Plusieurs militants écologistes du mouvement 'Faucheurs volontaires anti-OGM ariégeois' sont poursuivis en France pour avoir dégradé des bidons de désherbant Roundup contenant du glyphosate dans des locaux commerciaux privés. Ils demandent que la Cour de justice de l'Union européenne soit interrogée sur la validité du règlement 'PPP' notamment au regard du principe de précaution inscrit dans le TFUE (article 191). Selon eux, s’il s’était avéré que les produits contenant du glyphosate présentaient des risques pour la santé humaine et l’environnement, une telle constatation pourrait neutraliser l’élément légal sur lequel les poursuites les visant sont fondées.
Le tribunal correctionnel de Foix interroge la Cour de justice sur : - la marge d’appréciation excessive dont disposerait un fabricant pour désigner la substance active d'un produit phytopharmaceutique à mettre sur le marché alors que le produit final commercialisé est composé de plusieurs substances ; - les règles qui permettent aux producteurs de réaliser eux-mêmes les tests, analyses et évaluations contenus dans le dossier de mise sur le marché et d’invoquer la confidentialité pour prévenir une contre-analyse indépendante de ce dossier ; - le caractère suffisant des tests requis pour déterminer l'effet cocktail (exposition à différents produits phytopharmaceutiques contenant la même substance active ou à différentes substances actives contenues dans un même produit) potentiel d'un produit phytopharmaceutique contenant du glyphosate.
Pour l'avocate générale, la question essentielle posée est de savoir si des dispositions générales du règlement 'PPP' sont entachées de défaillances telles qu’elles sont de nature à invalider le texte législatif. Elle répond à cette question par la négative.
Mme Sharpston fait notamment valoir le fait que le règlement 'PPP' constitue lui-même une mesure de précaution qui introduit un régime d’autorisation préalable affectant la catégorie générale des produits phytopharmaceutiques.
Si une procédure d’approbation particulière d'un produit ne tient pas suffisamment compte de l’effet cocktail, il existe des filets de sécurité permettant de prendre des mesures de restriction sur la base du principe de précaution, fait aussi observer l’avocate générale. Et les autorités compétentes de l’Union et des États membres peuvent invoquer d’autres évaluations pour justifier de telles mesures.

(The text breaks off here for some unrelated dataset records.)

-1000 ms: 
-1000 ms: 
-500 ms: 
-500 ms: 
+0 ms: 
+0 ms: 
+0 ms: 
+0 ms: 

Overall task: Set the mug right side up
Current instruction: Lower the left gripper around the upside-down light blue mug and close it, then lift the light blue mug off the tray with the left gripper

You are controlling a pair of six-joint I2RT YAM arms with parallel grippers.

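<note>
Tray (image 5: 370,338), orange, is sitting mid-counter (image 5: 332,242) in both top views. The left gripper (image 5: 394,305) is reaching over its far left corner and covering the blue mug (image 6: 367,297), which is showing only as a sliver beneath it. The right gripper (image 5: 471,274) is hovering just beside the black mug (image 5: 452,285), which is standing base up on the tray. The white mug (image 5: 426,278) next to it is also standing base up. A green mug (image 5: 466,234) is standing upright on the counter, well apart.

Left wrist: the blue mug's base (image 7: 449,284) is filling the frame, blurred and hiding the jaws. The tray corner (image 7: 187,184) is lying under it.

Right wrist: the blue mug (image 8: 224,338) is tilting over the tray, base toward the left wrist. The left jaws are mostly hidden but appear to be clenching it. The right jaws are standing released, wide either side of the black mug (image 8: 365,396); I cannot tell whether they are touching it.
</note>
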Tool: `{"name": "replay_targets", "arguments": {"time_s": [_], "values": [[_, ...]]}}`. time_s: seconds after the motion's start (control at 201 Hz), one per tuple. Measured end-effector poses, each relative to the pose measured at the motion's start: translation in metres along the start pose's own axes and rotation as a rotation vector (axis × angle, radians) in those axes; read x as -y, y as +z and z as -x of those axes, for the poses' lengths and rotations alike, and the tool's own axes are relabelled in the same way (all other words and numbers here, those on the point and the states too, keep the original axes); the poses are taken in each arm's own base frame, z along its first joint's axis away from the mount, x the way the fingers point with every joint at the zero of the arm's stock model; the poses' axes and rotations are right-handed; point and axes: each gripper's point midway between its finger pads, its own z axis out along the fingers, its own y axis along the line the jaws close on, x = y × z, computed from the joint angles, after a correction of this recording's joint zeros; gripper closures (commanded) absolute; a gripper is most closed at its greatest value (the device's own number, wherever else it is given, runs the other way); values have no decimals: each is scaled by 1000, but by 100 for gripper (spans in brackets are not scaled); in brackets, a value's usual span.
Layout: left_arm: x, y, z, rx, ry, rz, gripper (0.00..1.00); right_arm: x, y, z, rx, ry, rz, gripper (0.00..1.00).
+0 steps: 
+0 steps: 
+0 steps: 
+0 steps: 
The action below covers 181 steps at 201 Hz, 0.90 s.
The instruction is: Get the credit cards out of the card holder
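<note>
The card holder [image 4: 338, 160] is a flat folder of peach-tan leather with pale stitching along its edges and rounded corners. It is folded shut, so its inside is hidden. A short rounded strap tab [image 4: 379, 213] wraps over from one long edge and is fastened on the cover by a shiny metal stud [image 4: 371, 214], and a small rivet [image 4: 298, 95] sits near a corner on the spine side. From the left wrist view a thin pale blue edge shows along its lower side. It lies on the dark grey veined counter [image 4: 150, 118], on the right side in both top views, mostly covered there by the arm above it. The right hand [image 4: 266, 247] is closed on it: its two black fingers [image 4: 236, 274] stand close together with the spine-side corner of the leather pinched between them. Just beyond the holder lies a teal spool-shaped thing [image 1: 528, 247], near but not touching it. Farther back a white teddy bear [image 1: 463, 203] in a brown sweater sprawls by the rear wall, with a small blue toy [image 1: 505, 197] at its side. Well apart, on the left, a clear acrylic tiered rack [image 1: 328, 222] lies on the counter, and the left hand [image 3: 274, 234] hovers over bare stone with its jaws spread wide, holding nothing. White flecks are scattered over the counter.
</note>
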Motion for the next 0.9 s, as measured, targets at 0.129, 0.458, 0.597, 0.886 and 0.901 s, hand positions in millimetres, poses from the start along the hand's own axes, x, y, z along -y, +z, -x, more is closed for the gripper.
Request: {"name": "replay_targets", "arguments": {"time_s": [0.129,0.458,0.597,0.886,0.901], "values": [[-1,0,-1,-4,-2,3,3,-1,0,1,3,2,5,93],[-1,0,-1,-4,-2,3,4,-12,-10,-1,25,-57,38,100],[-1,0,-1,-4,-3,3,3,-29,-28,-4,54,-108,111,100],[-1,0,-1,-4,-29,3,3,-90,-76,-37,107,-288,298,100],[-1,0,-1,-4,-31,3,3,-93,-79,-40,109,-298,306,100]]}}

Par ailleurs, il est clair que le règlement 'PPP' impose des conditions objectives quant à la qualité des données à fournir, estime Mme Sharpston. D'après elle, le droit de l'UE fait obstacle à ce qu’un demandeur procède lui-même aux études nécessaires selon ses propres protocoles (biaisés) et ses propres niveaux d’exigence (partiaux) et sélectionne les données qu’il préfère voir figurer dans son dossier.
Quant aux règles de confidentialité du règlement, elles constituent une exception au principe général d’accès à l’information et doivent être interprétées et appliquées de manière restrictive. Par conséquent, selon l’avocate générale, les dispositions du règlement 'PPP' sur l’accès du public aux données ne sont pas entachées d’erreurs manifestes.
Enfin, l’avocate générale considère que, si une évaluation démontre l'existence d'un risque pour la santé humaine dû à la toxicité à long terme d'un produit pharmaceutique sans qu’on puisse déterminer clairement à quel point ce risque est sérieux, rien dans le règlement 'PPP' n’empêche les autorités compétentes de rejeter la demande d’autorisation d'un produit phytopharmaceutique, en application du principe de précaution.
Il convient néanmoins de mettre en balance deux préoccupations, souligne Mme Sharpston, à savoir un niveau adéquatement élevé de protection pour les humains, les animaux et l’environnement et la possibilité de mettre sur le marché des produits augmentant la productivité agricole.
La semaine dernière, le Tribunal s'est prononcé en faveur d'une transparence accrue des procédures ayant conduit à l'autorisation du glyphosate dans l'UE (EUROPE 12209/21). (Mathieu Bion)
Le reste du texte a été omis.